This example creates and tests a SVM classifier for the digits dataset using scikit-learn.
The original experiment is composed by four steps:
- Data Collection: the digits dataset is collected using scikit-learn and the data is split into training and test sets.
- Classification: a SVM classifier is created using the training set.
- Prediction: the SVM classifier is tested using the test set.
- Confusion Matrix: a confusion matrix is created using the prediction data.
The confusion matrix is written to standard output as:
Confusion matrix:
[[87 0 0 0 1 0 0 0 0 0]
[ 0 88 1 0 0 0 0 0 1 1]
[ 0 0 85 1 0 0 0 0 0 0]
[ 0 0 0 79 0 3 0 4 5 0]
[ 0 0 0 0 88 0 0 0 0 4]
[ 0 0 0 0 0 88 1 0 0 2]
[ 0 1 0 0 0 0 90 0 0 0]
[ 0 0 0 0 0 1 0 88 0 0]
[ 0 0 0 0 0 0 0 0 88 0]
[ 0 0 0 1 0 1 0 0 0 90]]
To run this experiment without ReproZip, you will need to install scikit-learn and run each script with Python, in the aforementioned order.
The ReproZip package is available here (20.0 MB).
All the steps of the experiment can be reproduced as follows:
$ reprounzip vagrant setup digits_sklearn.rpz digits/
$ reprounzip vagrant run digits/
Optionally, you can also reproduce each step individually:
$ reprounzip vagrant run digits/ get_data
$ reprounzip vagrant run digits/ build_classifier
$ reprounzip vagrant run digits/ predict
$ reprounzip vagrant run digits/ evaluate
The VisTrails Workflow
The digits-sklearn experiment is a great example of how you can easily extend the original pipeline to further analyze the results, or even reuse it in your own research.

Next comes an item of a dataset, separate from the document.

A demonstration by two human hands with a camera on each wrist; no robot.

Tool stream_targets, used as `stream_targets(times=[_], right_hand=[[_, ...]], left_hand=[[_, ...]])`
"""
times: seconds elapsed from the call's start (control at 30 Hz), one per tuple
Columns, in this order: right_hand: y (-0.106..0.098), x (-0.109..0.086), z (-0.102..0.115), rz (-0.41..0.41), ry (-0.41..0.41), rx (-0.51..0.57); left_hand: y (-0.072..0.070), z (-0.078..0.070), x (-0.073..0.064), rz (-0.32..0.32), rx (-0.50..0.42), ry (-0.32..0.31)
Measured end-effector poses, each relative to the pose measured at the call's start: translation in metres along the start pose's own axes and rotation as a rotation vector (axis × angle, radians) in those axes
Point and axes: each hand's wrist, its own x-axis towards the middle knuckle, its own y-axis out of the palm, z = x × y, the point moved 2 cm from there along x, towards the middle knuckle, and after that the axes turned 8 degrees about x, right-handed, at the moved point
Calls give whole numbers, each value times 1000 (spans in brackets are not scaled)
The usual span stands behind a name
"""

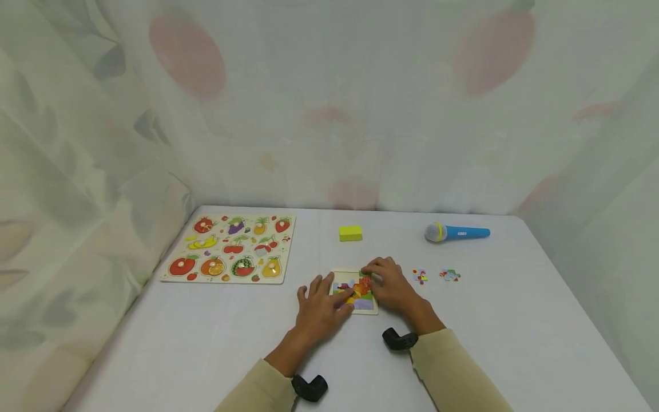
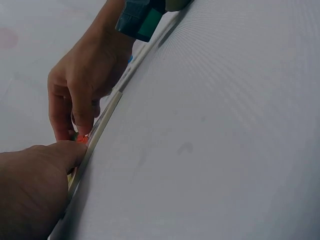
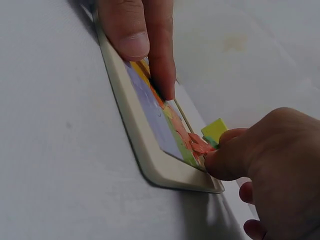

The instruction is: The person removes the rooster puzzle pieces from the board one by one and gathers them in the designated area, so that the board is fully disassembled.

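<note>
A small jigsaw puzzle in a pale wooden frame lies on the table between both hands. Its picture shows orange, green, yellow and lilac areas, with the bare tray showing along its far side. My left hand rests on the left part of the puzzle, its extended index finger touching the picture and its thumb at the near edge. At the upper right of the frame, my right hand pinches a red and green puzzle piece between thumb and index finger, partly hidden by the fingertips.
Two loose puzzle pieces, one nearer and one farther right, lie beside my right hand. Behind them is a blue toy microphone. A yellow block stands beyond the puzzle. A fruit peg board lies at the left.
</note>
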Motion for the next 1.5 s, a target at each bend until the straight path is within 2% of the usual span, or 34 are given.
stream_targets(times=[0.13, 0.47, 0.67, 0.87, 1.17, 1.37, 1.5], right_hand=[[-5, 1, 3, -32, -21, -22], [-32, -7, 15, -99, -48, 57], [-49, -14, 14, -135, -77, 85], [-68, -24, 12, -182, -99, 99], [-95, -44, -1, -249, -107, 75], [-113, -61, -20, -300, -114, 66], [-124, -70, -32, -333, -89, 37]], left_hand=[[1, 0, 1, -12, 7, 0], [-1, 0, 0, 8, -12, -9], [-1, -1, -1, 29, -21, -17], [-1, -1, -2, 22, -8, -13], [-2, -1, -2, 11, -11, -9], [-1, 0, -2, 26, -2, -13], [-2, 0, -2, 23, 3, -16]])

Recall that ReproZip automatically generates a VisTrails workflow for the experiment given that reprounzip-vistrails is installed. This workflow is located under digits/vistrails.vt
.
You can replace it with the one we provide here to see how the workflow can be extended to enhance the reproducibility experience. After opening it, replace the value of the directory parameter (from module Directory) with the full path of digits/
, and then run the workflow by pressing Execute. You will see that the workflow was extended to provide visualization for the predictions and the confusion matrix.
If you are using our demo VM image, you can run the following:
$ vagrant ssh
$ workon digits-sklearn
$ cd reprozip-examples/digits-sklearn/
$ python 01_getdata.py
$ python 02_classifier.py
$ python 03_predict.py
$ python 04_confusion_matrix.py